Data:
Start of Block

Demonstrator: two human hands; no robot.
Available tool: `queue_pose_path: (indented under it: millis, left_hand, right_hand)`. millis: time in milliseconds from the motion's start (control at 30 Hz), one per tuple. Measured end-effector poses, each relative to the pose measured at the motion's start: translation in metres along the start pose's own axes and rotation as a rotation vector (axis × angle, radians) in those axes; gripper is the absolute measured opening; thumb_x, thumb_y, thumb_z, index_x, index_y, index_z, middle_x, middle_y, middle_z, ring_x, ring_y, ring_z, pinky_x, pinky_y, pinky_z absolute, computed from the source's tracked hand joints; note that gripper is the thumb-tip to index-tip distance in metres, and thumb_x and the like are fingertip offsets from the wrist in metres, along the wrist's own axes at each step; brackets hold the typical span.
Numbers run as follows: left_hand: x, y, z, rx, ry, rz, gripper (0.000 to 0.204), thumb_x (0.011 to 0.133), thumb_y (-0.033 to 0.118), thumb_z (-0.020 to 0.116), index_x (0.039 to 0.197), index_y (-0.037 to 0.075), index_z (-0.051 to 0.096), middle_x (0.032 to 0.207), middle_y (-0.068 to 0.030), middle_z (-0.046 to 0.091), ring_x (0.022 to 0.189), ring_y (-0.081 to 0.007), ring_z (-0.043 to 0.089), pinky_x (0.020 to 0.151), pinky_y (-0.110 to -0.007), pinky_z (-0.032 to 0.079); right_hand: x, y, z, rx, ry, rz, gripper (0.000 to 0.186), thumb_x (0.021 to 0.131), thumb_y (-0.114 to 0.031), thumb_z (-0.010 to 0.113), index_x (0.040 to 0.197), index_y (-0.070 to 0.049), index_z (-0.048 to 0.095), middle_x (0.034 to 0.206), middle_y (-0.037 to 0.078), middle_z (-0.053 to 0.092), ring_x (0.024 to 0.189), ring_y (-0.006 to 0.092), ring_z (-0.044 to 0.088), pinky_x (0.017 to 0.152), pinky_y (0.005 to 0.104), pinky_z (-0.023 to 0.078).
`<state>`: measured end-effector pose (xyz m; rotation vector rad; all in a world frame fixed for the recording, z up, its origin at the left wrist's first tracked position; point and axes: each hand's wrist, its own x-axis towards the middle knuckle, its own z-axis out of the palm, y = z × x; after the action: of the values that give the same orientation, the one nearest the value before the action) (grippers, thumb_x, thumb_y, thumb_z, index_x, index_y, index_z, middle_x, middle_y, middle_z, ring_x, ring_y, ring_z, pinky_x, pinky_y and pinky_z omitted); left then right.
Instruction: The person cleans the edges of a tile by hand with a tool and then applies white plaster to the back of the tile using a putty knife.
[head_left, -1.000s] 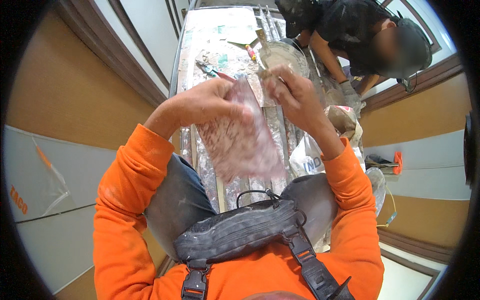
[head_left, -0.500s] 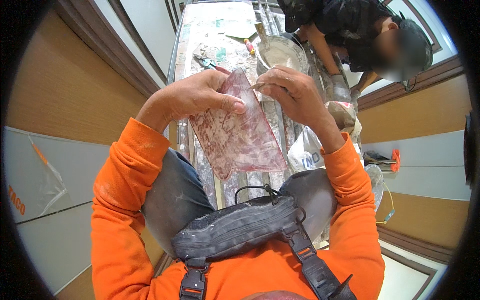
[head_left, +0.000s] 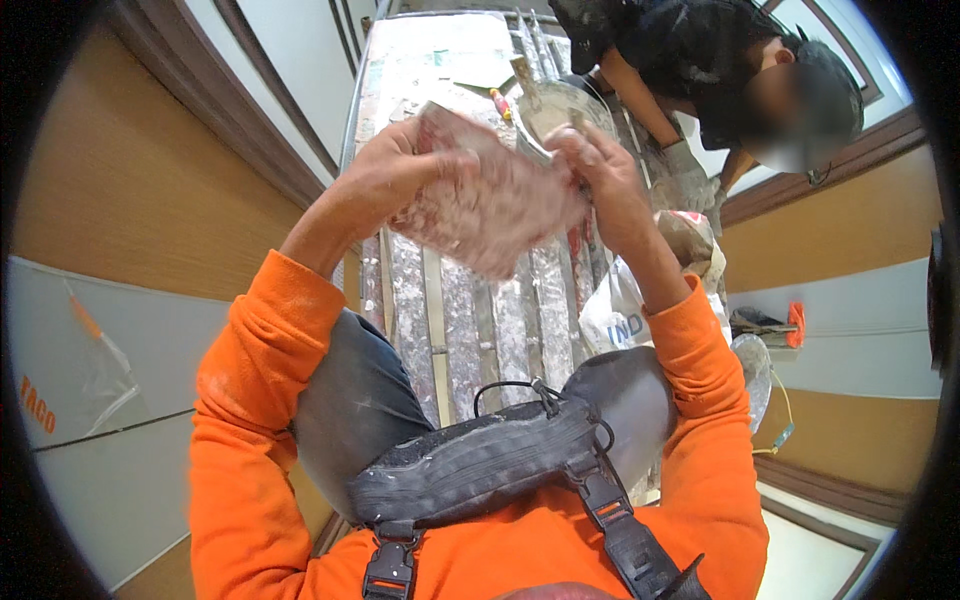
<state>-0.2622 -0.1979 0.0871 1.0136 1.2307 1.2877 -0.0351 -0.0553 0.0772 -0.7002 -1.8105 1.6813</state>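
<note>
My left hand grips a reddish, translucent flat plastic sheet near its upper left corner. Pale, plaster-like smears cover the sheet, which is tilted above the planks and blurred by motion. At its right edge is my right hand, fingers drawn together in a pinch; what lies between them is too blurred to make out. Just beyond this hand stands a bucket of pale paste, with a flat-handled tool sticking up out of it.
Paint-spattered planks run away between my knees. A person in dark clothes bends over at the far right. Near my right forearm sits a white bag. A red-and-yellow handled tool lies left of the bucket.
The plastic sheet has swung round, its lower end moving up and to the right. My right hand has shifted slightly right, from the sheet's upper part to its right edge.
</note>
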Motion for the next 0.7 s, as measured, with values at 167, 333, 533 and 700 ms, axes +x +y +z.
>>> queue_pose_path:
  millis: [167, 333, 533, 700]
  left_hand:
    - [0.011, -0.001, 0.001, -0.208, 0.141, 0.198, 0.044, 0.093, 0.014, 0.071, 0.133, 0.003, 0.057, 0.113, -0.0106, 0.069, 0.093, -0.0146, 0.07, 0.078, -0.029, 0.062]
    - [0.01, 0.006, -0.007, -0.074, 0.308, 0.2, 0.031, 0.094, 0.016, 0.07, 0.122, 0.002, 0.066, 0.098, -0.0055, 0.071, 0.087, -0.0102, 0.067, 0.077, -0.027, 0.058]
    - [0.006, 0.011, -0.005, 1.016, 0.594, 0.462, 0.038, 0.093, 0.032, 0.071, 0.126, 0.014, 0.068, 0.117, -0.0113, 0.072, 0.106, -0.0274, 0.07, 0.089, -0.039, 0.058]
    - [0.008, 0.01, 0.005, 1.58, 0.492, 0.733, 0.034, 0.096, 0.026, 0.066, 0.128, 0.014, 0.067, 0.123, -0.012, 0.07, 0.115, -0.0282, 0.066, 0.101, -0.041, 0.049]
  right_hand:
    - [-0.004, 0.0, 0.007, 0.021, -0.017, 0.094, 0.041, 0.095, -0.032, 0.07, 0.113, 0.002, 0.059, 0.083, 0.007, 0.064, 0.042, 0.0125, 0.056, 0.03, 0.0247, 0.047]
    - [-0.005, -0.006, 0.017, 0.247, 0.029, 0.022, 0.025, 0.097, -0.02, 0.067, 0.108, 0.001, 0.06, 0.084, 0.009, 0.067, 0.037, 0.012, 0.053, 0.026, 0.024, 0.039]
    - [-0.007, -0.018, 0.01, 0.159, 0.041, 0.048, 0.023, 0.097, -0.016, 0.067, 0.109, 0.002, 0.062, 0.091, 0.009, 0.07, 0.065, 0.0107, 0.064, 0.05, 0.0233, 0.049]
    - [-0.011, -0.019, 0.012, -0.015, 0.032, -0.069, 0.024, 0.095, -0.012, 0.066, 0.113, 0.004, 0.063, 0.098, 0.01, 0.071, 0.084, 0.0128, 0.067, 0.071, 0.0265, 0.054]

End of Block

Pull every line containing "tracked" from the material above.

Available tool: `queue_pose_path: (indented under it: millis, left_hand, right_hand)`. millis: time in milliseconds from the motion's start (control at 30 Hz), one per tuple. Measured end-effector poses, each relative to the pose measured at the motion's start: translation in metres along the start pose's own axes and rotation as a rotation vector (axis × angle, radians) in those axes; gripper is the absolute measured opening; thumb_x, thumb_y, thumb_z, index_x, index_y, index_z, middle_x, middle_y, middle_z, ring_x, ring_y, ring_z, pinky_x, pinky_y, pinky_z absolute, computed from the source's tracked hand joints; note that gripper is the thumb-tip to index-tip distance in metres, and thumb_x and the like are fingertip offsets from the wrist in metres, along the wrist's own axes at each step; brackets hold the typical span.
`<state>`: measured end-effector pose (xyz m; rotation vector rad; all in a world frame fixed for the recording, z up, its origin at the left wrist's first tracked position; point and axes: each hand's wrist, its own x-axis towards the middle knuckle, its own z-axis out of the palm, y = z × x; after the action: of the values that give the same orientation, the one nearest the value before the action) (grippers, thumb_x, thumb_y, thumb_z, index_x, index_y, index_z, middle_x, middle_y, middle_z, ring_x, ring_y, ring_z, pinky_x, pinky_y and pinky_z omitted); left then right.

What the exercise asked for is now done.